Our responsibility is to express to the company a conclusion on the condensed set of financial statements in the half-yearly financial report based on our review. This report, including the conclusion, has been prepared for and only for the company for the purpose of the AIM and Euronext Amsterdam by NYSE Euronext Rules for Companies and for no other purpose. We do not, in producing this report, accept or assume responsibility for any other purpose or to any other person to whom this report is shown or into whose hands it may come save where expressly agreed by our prior consent in writing.

Scope of review

We conducted our review in accordance with International Standard on Review Engagements (UK and Ireland) 2410, 'Review of Interim Financial Information Performed by the Independent Auditor of the Entity' issued by the Auditing Practices Board for use in the United Kingdom. A review of interim financial information consists of making enquiries, primarily of persons responsible for financial and accounting matters, and applying analytical and other review procedures. A review is substantially less in scope than an audit conducted in accordance with International Standards on Auditing (UK and Ireland) and consequently does not enable us to obtain assurance that we would become aware of all significant matters that might be identified in an audit. Accordingly, we do not express an audit opinion.

Conclusion

Based on our review, nothing has come to our attention that causes us to believe that the condensed set of financial statements in the half-yearly financial report for the half year ended 30 September 2013 is not prepared, in all material respects, in accordance with International Accounting Standard 34, "Interim Financial Reporting", as adopted by the European Union, the AIM and Euronext Amsterdam by NYSE Euronext Rules for Companies.

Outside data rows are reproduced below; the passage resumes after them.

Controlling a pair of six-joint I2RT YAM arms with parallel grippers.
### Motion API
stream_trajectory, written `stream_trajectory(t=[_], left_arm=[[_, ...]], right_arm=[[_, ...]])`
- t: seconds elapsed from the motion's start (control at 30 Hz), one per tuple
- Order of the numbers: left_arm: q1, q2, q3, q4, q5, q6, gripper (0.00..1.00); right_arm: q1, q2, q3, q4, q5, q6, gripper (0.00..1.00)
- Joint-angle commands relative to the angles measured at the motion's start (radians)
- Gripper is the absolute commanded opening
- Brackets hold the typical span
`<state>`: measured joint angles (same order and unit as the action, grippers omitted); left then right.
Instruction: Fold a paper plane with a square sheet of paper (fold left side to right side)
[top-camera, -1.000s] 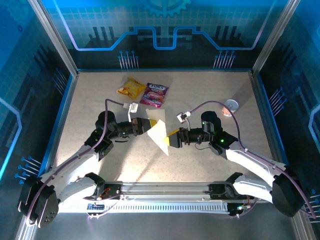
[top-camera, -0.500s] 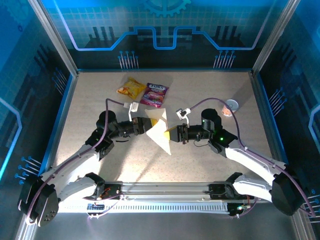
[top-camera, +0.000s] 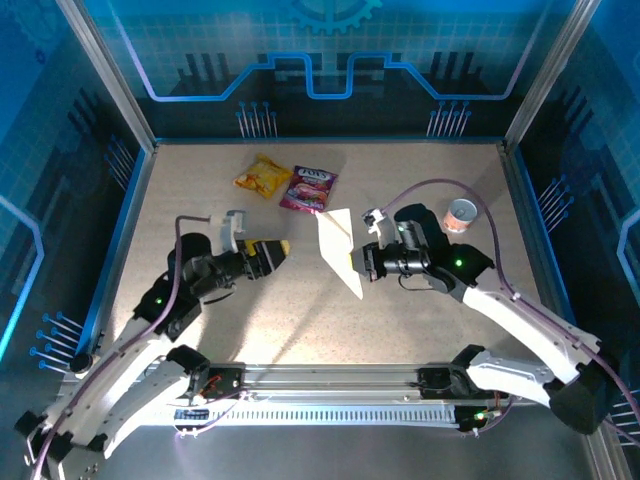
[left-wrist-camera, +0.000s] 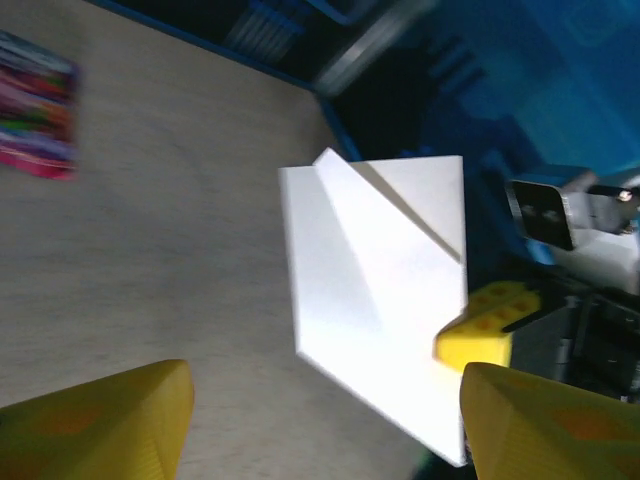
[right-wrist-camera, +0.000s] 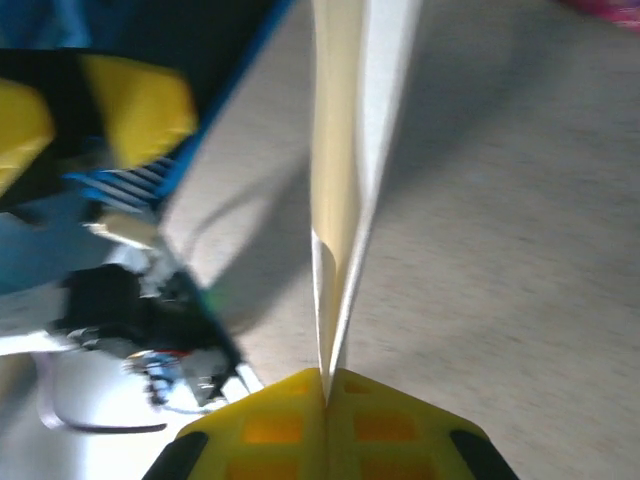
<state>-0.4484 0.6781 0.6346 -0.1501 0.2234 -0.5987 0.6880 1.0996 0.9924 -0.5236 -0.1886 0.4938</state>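
1. Left pincer: above the left part of the worktop, jaws wide apart, nothing between them. It is well apart from the paper. In its own wrist view the two yellow fingers frame the lower corners.
2. Yellow snack packet: flat on the worktop at the far side, just beside the pink one.
3. Pink snack packet: flat, to the right of the yellow one. Its near corner is close to the far end of the paper.
4. Paper: white and folded, mid-worktop, held on edge between the arms. The long axis runs from the far end by the pink packet to the near right. The broad end is far and the narrow point is near.
   - Left wrist view: the broad face, with a folded flap and a diagonal crease at the upper corner.
   - Right wrist view: the paper edge-on, two thin layers spreading apart away from the grip.
5. Right pincer: jaws pressed together on the paper's right edge. The yellow fingers meet around the layers.
6. Small round cup: upright at the far right, apart from everything else. Its top looks reddish, and what it holds cannot be told.
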Motion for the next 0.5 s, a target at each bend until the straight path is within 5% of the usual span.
stream_trajectory(t=[0.0, 0.17, 0.47], left_arm=[[0.015, -0.076, 0.027, -0.324, -0.295, 0.072, 0.74], [0.031, -0.159, 0.018, -0.449, -0.391, 0.054, 0.75], [0.04, -0.168, 0.03, -0.488, -0.417, 0.051, 0.76]], right_arm=[[0.074, 0.13, 0.114, -0.438, 0.521, -0.018, 0.06], [0.2, 0.375, 0.28, -0.676, 0.874, 0.071, 0.06], [0.337, 0.826, 0.527, -0.888, 1.074, 0.169, 0.09]])
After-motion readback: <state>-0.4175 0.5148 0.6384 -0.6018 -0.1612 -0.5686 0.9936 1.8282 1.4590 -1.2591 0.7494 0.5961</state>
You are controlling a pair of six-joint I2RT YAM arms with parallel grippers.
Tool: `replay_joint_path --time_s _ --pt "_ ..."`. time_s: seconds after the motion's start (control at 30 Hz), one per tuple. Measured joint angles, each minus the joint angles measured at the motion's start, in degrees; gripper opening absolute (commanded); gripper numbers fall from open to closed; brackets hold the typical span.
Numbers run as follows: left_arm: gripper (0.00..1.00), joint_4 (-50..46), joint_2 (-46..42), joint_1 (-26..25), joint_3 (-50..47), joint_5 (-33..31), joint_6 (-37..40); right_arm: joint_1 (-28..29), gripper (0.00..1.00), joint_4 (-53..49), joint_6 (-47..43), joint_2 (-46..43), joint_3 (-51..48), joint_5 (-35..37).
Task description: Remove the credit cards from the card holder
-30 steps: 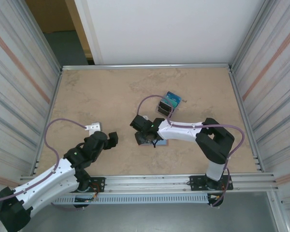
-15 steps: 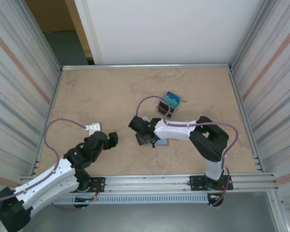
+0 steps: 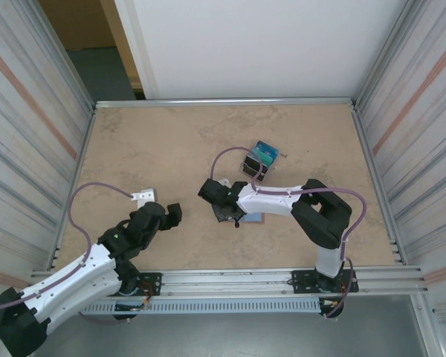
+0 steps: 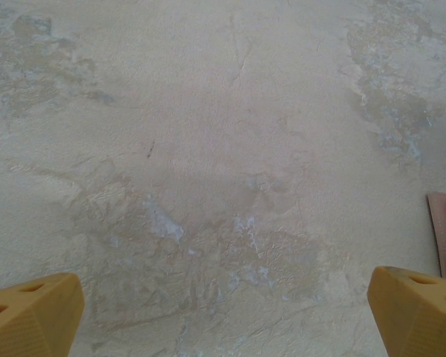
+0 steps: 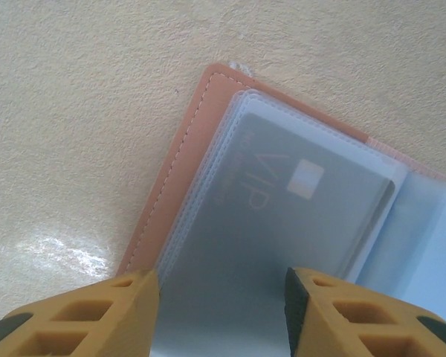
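Table: tan, mottled. Left gripper hangs over bare surface near the front-left, jaws spread wide, holding nothing. Right gripper sits low over the card holder, which lies open near table centre. Its jaws are partly apart; can't tell whether the tips touch the clear sleeve. One credit card sits inside that sleeve.
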Motion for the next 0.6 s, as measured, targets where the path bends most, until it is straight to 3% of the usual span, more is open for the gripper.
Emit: replay_joint_path --time_s 0.2,0.6 --pt "0.99 -0.5 0.0 0.0 0.5 0.2 0.0 -0.5 0.51 2.7 1.2 -0.9 -2.2 -2.4" --pt "0.99 -0.5 2.6 0.0 3.0 2.3 0.0 -4.3 0.36 8.1 3.1 -3.7 -6.2 -9.6"
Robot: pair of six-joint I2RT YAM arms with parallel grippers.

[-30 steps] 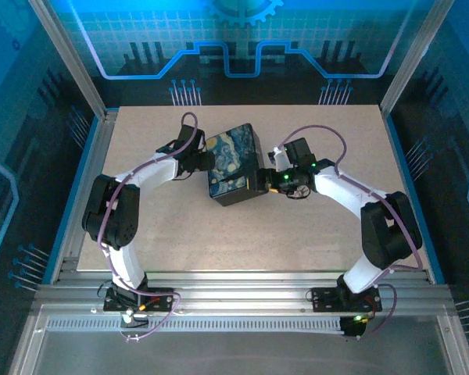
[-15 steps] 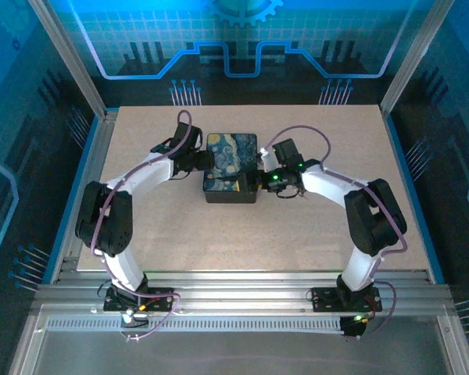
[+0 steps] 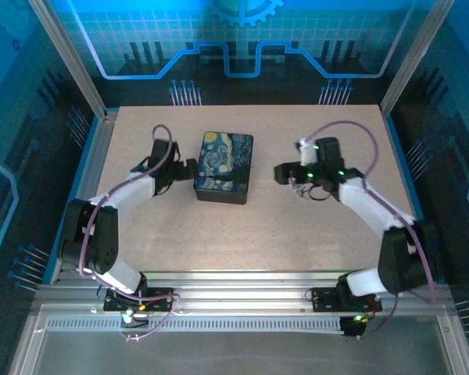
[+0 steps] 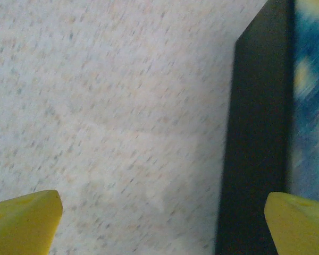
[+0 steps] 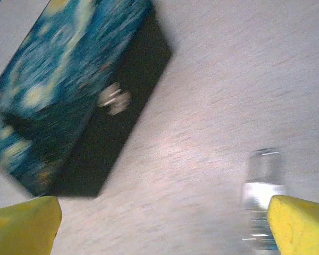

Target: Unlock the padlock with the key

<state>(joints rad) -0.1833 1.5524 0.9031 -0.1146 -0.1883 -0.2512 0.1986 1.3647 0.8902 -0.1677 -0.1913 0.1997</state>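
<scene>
Left tool stands spread and empty, just beside the left wall of the box. Right tool is spread too, pinching nothing, apart from the box's right wall. On that dark wall sits a small pale blur, probably the padlock. A glassy smear lies on the table right of the box; whether it is the key I cannot tell. Fetching the key seems the step in hand, and it calls for a fine pinch.

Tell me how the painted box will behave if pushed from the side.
The box is low and wide, lying flat on the table, so it would probably slide rather than tip. Its straight dark sides look rigid. An off-centre push would likely turn it.
</scene>
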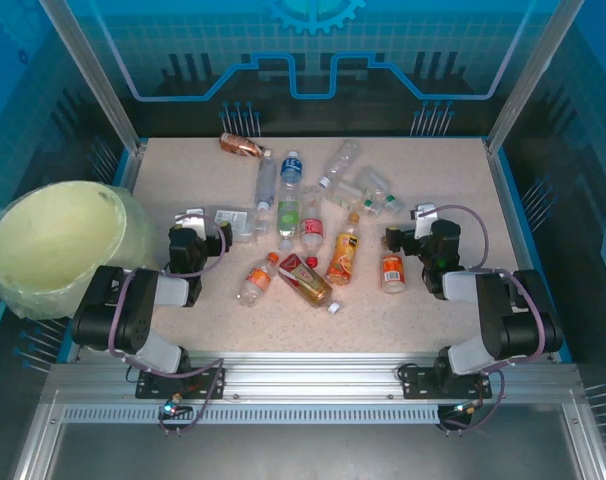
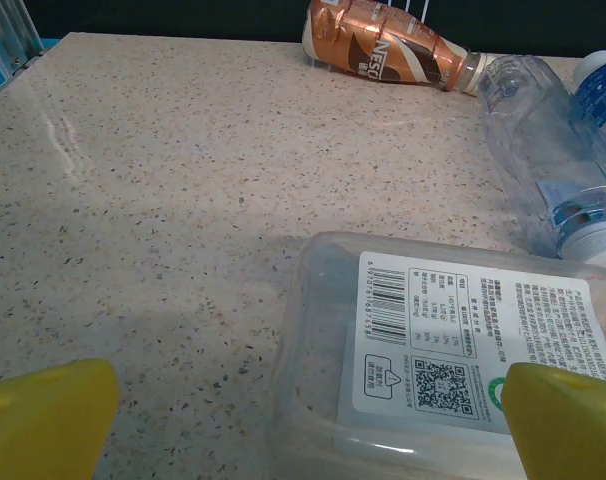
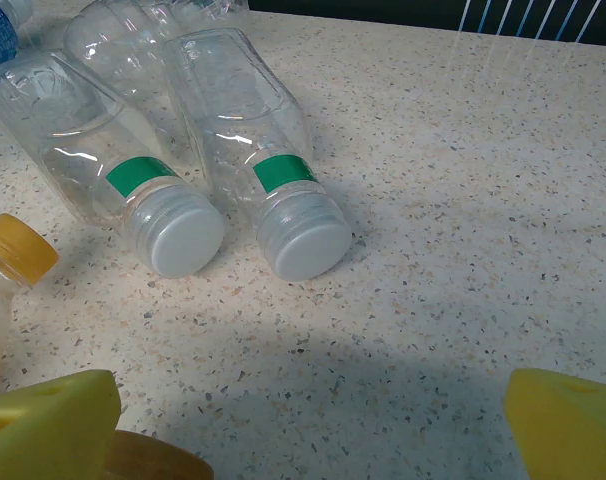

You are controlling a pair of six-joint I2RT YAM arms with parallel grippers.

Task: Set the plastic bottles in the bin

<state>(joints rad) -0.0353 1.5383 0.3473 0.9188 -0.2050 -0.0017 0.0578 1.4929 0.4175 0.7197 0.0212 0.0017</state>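
The speckled table (image 1: 453,180) carries all the plastic bottles (image 1: 303,235), strewn from its centre toward 12 o'clock, so none of the job looks done. The bin (image 1: 58,245) stands off the table's edge at 9 o'clock, beside the left arm (image 1: 123,320), which probably makes that arm the natural carrier. The left gripper (image 2: 303,415) sits low at 8 o'clock, jaws wide apart. The end of a flat clear bottle (image 2: 453,360) with a white label lies between its fingers, unclamped, seemingly lined up for a grasp. The right gripper (image 3: 308,420), at 3 o'clock, is likewise spread and empty. It faces two white-capped clear bottles (image 3: 273,160) lying close together toward its 11 o'clock.
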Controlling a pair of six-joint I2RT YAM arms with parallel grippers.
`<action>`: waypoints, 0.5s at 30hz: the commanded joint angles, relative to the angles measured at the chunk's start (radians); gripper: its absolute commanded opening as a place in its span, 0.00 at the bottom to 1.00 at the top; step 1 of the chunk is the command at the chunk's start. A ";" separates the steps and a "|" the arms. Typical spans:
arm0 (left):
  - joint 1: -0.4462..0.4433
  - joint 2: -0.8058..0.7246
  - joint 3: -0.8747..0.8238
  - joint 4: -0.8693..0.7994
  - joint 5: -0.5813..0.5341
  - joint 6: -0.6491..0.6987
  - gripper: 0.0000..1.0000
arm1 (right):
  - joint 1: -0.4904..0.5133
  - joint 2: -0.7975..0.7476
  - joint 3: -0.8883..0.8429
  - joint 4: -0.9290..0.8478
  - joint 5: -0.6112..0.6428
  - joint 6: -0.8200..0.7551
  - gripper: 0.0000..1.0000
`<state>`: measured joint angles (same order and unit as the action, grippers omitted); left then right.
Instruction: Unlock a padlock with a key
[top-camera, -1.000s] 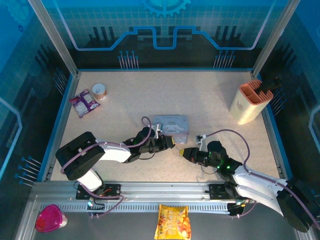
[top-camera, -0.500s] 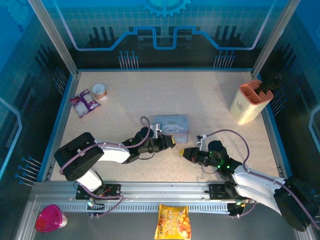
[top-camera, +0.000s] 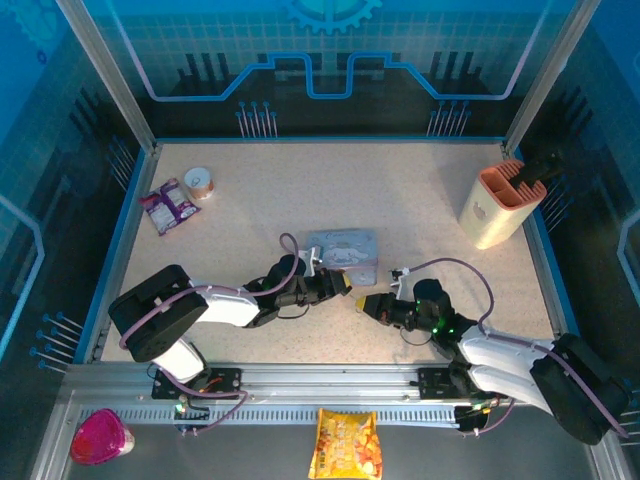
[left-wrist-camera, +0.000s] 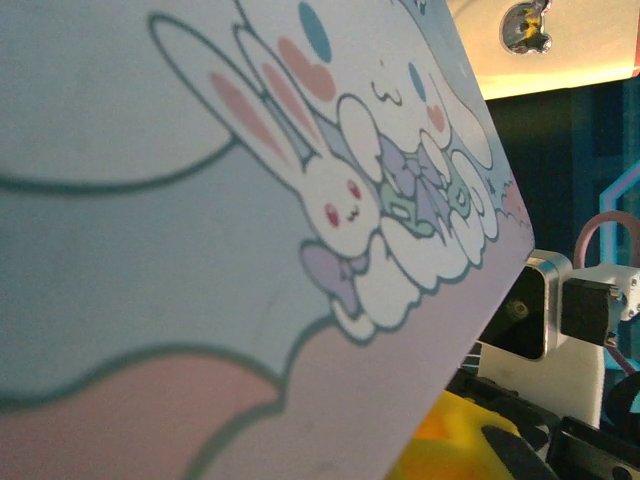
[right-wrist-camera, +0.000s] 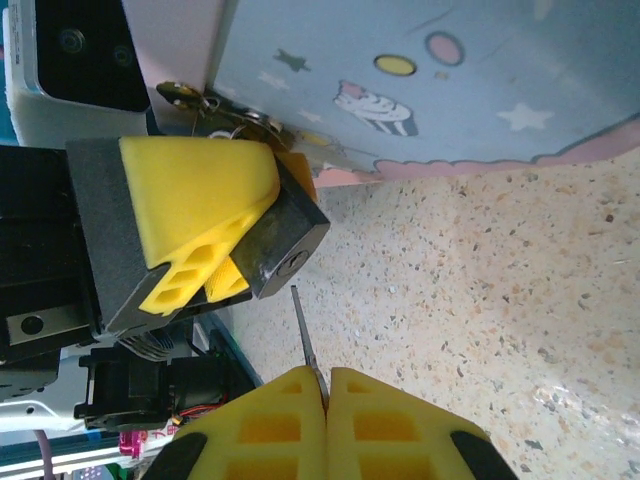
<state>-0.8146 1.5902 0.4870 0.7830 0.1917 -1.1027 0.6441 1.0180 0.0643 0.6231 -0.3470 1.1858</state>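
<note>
Pickups judged done: padlock grasped in left claw beside tin, keyhole faced toward key. Key pinched in clenched right claw, tip just short of keyhole. Left to do: insertion, turn, shackle release.

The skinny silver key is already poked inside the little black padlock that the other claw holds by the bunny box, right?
Not quite. The thin silvery metal key, pinched in the right claw, is not inside yet: the right wrist view shows its tip just outside the round keyhole of the small dark padlock. The left claw does hold that padlock by the pastel cartoon-printed tin.
</note>
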 joint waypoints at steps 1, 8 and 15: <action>0.008 -0.007 -0.009 0.136 0.048 -0.035 0.00 | -0.021 0.013 -0.003 0.063 -0.026 0.004 0.00; 0.007 0.002 -0.016 0.171 0.057 -0.039 0.00 | -0.039 0.025 -0.009 0.089 -0.038 0.009 0.00; 0.008 0.001 -0.016 0.177 0.058 -0.045 0.00 | -0.046 0.025 -0.013 0.115 -0.046 0.014 0.00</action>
<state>-0.8131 1.5925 0.4736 0.8497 0.2157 -1.1313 0.6136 1.0393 0.0643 0.6834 -0.3767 1.1904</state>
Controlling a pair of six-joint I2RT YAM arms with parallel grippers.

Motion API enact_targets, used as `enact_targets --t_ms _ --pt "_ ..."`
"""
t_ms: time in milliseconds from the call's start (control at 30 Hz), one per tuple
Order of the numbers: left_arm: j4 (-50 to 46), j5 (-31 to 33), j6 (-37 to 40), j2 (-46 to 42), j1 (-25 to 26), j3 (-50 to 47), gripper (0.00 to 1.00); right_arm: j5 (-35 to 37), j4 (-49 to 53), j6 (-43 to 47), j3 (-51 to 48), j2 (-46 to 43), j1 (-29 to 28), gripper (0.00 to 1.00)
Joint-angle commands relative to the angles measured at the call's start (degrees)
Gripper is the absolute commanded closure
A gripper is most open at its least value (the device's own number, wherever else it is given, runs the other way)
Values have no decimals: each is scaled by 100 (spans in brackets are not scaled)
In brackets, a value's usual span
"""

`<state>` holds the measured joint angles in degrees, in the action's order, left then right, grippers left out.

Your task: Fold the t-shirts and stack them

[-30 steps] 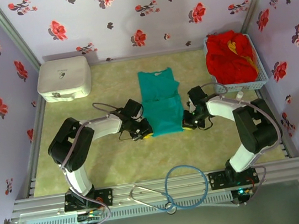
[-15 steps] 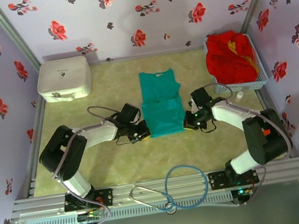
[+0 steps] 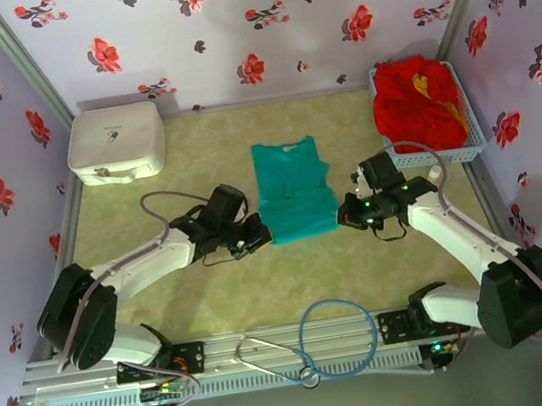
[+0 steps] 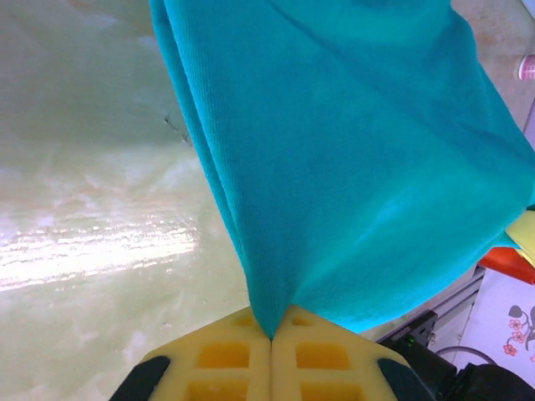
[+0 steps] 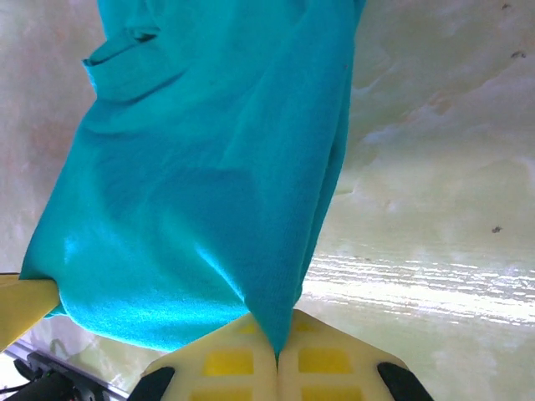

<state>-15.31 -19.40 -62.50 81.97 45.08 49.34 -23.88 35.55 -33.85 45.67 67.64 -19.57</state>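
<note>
Pinching the near hem of the teal t-shirt: left tool clamped on its near-left corner, right tool clamped on its near-right corner. In both wrist views the cloth runs straight out from between the closed yellow pads. The hem end looks lifted off the tabletop; the collar end lies flat.

Long axis runs near to far up the tabletop's middle, collar toward the far edge. All the cloth lies beyond the tools, one arm per side, neither nearer. Judged: fold travels away from the bases.

Red t-shirts heaped in the basket at the far-right corner, well apart; white box at the far-left corner
</note>
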Motion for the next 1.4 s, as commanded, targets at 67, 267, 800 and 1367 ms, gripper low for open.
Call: enact_targets --t_ms 67,267,800,1367 --pt "-437 183 -520 -491 275 -23 100 -154 539 -242 125 -338 -20 100" --pt "-851 348 -367 -626 326 472 100 -128 869 -316 494 -511 -20 100" --pt "-912 -185 65 317 -350 1640 99 -296 734 -194 1976 862 113 100" --pt "-1009 -691 562 1170 -1127 2653 100 -495 444 -178 2992 2003 362 100"
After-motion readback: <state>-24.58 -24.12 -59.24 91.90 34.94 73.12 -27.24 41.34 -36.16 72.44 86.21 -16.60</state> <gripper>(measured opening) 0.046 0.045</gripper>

PricewaterhouseCoopers LLP Chartered Accountants London

22 November 2013

Notes:

  • a) The maintenance and integrity of the Accsys Technologies PLC website is the responsibility of the directors; the work carried out by the auditors does not involve consideration of these matters and, accordingly, the auditors accept no responsibility for any changes that may have occurred to the interim financial report since it was initially presented on the website.
  • b) Legislation in the United Kingdom governing the preparation and dissemination of financial statements may differ from legislation in other jurisdictions.